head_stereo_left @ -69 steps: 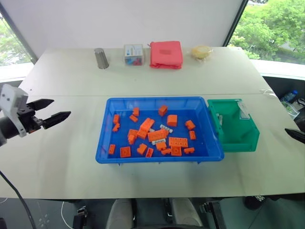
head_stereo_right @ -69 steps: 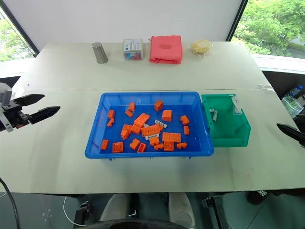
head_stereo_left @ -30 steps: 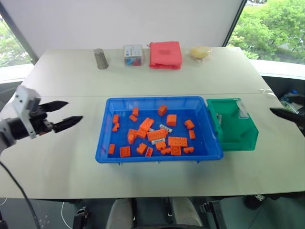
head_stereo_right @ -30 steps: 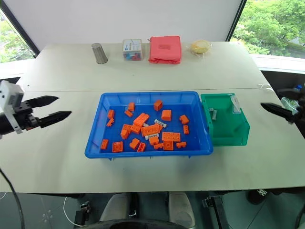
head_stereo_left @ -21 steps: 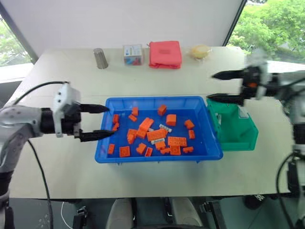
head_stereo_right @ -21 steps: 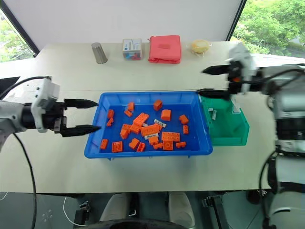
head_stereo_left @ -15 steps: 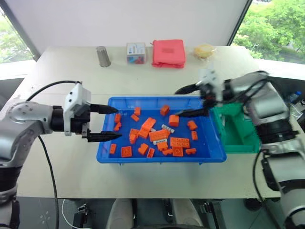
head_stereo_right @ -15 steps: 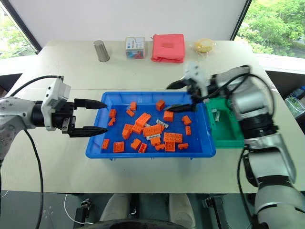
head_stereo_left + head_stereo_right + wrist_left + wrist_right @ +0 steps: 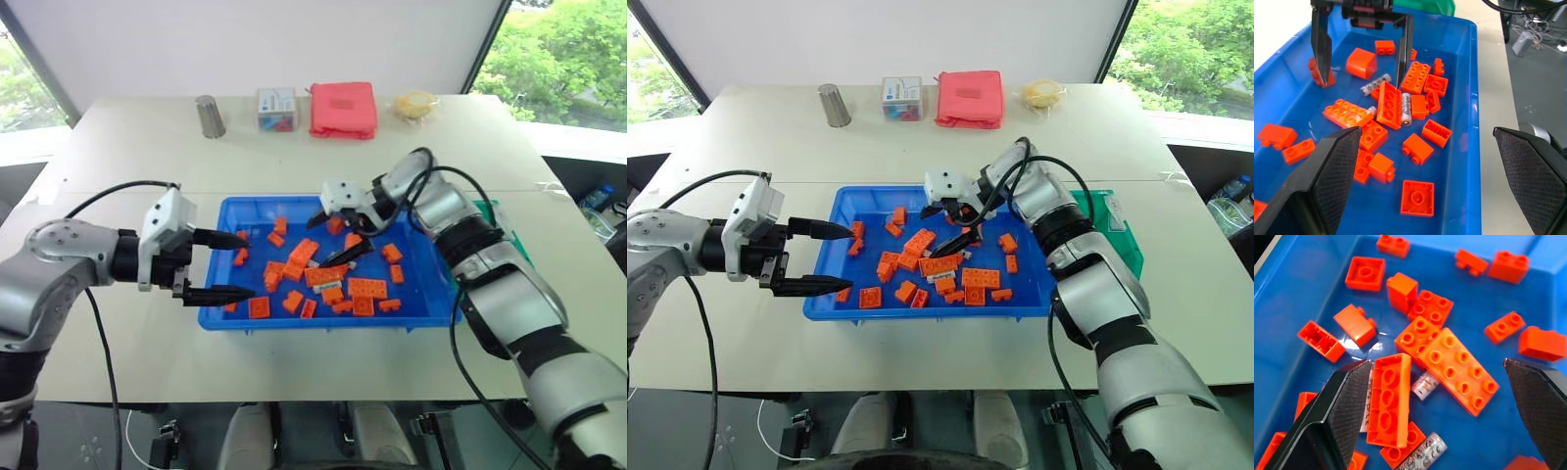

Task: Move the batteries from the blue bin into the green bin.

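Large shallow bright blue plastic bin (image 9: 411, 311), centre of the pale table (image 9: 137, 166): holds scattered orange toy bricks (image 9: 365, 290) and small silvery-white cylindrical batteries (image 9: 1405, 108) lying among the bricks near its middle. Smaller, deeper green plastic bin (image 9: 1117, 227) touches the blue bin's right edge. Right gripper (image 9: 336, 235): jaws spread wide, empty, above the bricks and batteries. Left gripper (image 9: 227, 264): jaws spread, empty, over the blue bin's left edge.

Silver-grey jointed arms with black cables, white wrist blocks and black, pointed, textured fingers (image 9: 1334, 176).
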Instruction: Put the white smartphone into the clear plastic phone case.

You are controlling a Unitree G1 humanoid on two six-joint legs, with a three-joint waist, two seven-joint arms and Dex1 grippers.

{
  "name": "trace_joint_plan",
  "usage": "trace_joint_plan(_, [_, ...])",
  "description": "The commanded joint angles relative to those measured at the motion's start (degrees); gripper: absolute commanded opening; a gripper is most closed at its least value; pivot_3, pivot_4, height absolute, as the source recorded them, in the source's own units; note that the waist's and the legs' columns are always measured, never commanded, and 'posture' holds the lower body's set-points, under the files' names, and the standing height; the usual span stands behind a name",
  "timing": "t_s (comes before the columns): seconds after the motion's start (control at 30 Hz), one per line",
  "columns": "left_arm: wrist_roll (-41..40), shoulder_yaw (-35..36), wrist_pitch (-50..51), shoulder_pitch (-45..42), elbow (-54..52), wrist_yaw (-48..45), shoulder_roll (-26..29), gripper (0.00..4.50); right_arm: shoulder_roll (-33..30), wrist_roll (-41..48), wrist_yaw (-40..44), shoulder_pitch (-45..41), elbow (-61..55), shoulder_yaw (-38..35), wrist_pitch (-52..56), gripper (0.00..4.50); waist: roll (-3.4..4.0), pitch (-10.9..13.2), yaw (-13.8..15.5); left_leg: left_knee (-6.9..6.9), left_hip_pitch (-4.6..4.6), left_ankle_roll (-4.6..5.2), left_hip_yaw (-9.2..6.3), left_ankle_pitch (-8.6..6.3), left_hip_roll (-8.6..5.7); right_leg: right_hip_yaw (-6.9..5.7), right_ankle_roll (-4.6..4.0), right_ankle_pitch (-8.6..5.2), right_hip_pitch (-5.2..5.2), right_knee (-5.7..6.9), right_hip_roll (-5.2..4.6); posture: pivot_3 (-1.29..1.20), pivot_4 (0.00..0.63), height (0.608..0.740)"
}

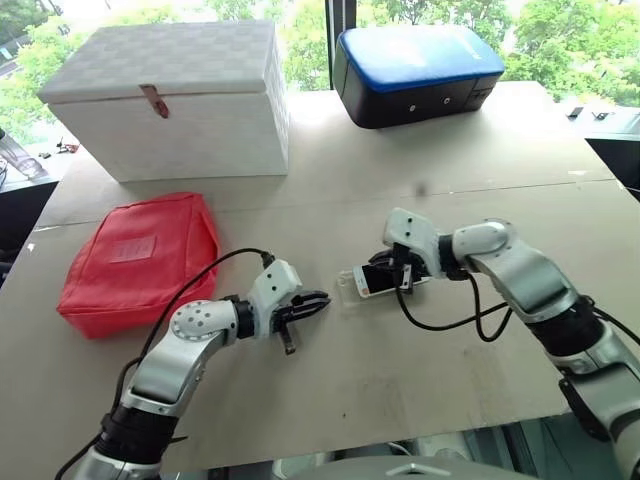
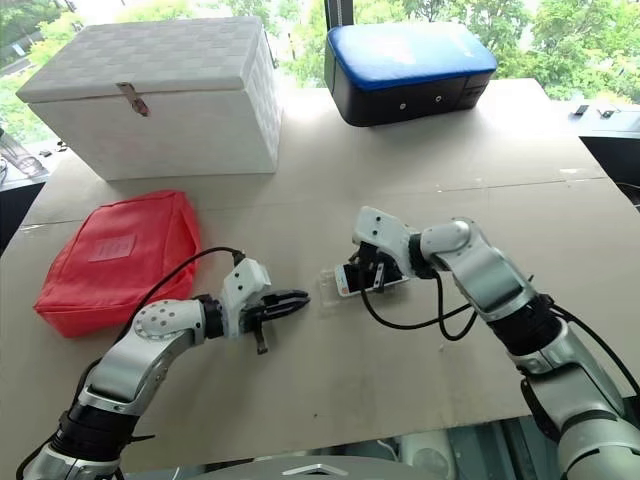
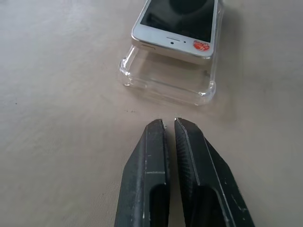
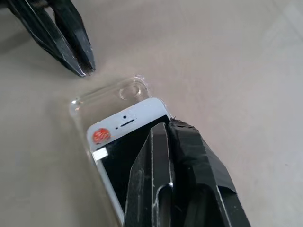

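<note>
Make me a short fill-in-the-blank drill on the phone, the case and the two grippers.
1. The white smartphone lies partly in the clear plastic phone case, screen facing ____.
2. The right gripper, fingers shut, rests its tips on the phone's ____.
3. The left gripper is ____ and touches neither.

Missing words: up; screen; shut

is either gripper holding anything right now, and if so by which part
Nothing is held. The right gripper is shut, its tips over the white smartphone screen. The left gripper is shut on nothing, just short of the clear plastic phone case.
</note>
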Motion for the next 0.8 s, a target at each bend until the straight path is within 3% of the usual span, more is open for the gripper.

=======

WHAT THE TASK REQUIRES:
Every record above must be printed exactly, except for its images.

ANSWER BOX:
head_stereo_left @ -69 steps: 
head_stereo_right @ -69 steps: 
head_stereo_left @ -30 steps: 
head_stereo_right @ -30 steps: 
head_stereo_left @ -21 steps: 
head_stereo_right @ -21 steps: 
head_stereo_left @ -15 steps: 
head_stereo_right @ -15 steps: 
head_stereo_left + head_stereo_right + wrist_left + wrist_right @ +0 steps: 

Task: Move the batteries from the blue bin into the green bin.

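Large shallow bright blue plastic bin (image 9: 411, 311), centre of the pale table (image 9: 137, 166): holds scattered orange toy bricks (image 9: 365, 290) and small silvery-white cylindrical batteries (image 9: 1405, 108) lying among the bricks near its middle. Smaller, deeper green plastic bin (image 9: 1117, 227) touches the blue bin's right edge. Right gripper (image 9: 336, 235): jaws spread wide, empty, above the bricks and batteries. Left gripper (image 9: 227, 264): jaws spread, empty, over the blue bin's left edge.

Silver-grey jointed arms with black cables, white wrist blocks and black, pointed, textured fingers (image 9: 1334, 176).
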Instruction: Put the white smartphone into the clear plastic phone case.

You are controlling a Unitree G1 humanoid on two six-joint legs, with a three-joint waist, two seven-joint arms and Dex1 grippers.

{
  "name": "trace_joint_plan",
  "usage": "trace_joint_plan(_, [_, ...])",
  "description": "The commanded joint angles relative to those measured at the motion's start (degrees); gripper: absolute commanded opening; a gripper is most closed at its least value; pivot_3, pivot_4, height absolute, as the source recorded them, in the source's own units; note that the waist's and the legs' columns are always measured, never commanded, and 'posture' holds the lower body's set-points, under the files' names, and the standing height; the usual span stands behind a name",
  "timing": "t_s (comes before the columns): seconds after the motion's start (control at 30 Hz), one per line",
  "columns": "left_arm: wrist_roll (-41..40), shoulder_yaw (-35..36), wrist_pitch (-50..51), shoulder_pitch (-45..42), elbow (-54..52), wrist_yaw (-48..45), shoulder_roll (-26..29), gripper (0.00..4.50); right_arm: shoulder_roll (-33..30), wrist_roll (-41..48), wrist_yaw (-40..44), shoulder_pitch (-45..41), elbow (-61..55), shoulder_yaw (-38..35), wrist_pitch (-52..56), gripper (0.00..4.50); waist: roll (-3.4..4.0), pitch (-10.9..13.2), yaw (-13.8..15.5); left_leg: left_knee (-6.9..6.9), left_hip_pitch (-4.6..4.6), left_ankle_roll (-4.6..5.2), left_hip_yaw (-9.2..6.3), left_ankle_pitch (-8.6..6.3), left_hip_roll (-8.6..5.7); right_leg: right_hip_yaw (-6.9..5.7), right_ankle_roll (-4.6..4.0), right_ankle_pitch (-8.6..5.2), right_hip_pitch (-5.2..5.2), right_knee (-5.7..6.9), right_hip_roll (-5.2..4.6); posture: pivot_3 (-1.29..1.20), pivot_4 (0.00..0.63), height (0.608..0.740)"
}


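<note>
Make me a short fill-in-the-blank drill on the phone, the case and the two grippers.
1. The white smartphone lies partly in the clear plastic phone case, screen facing ____.
2. The right gripper, fingers shut, rests its tips on the phone's ____.
3. The left gripper is ____ and touches neither.

Missing words: up; screen; shut

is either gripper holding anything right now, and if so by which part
Nothing is held. The right gripper is shut, its tips over the white smartphone screen. The left gripper is shut on nothing, just short of the clear plastic phone case.
</note>
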Motion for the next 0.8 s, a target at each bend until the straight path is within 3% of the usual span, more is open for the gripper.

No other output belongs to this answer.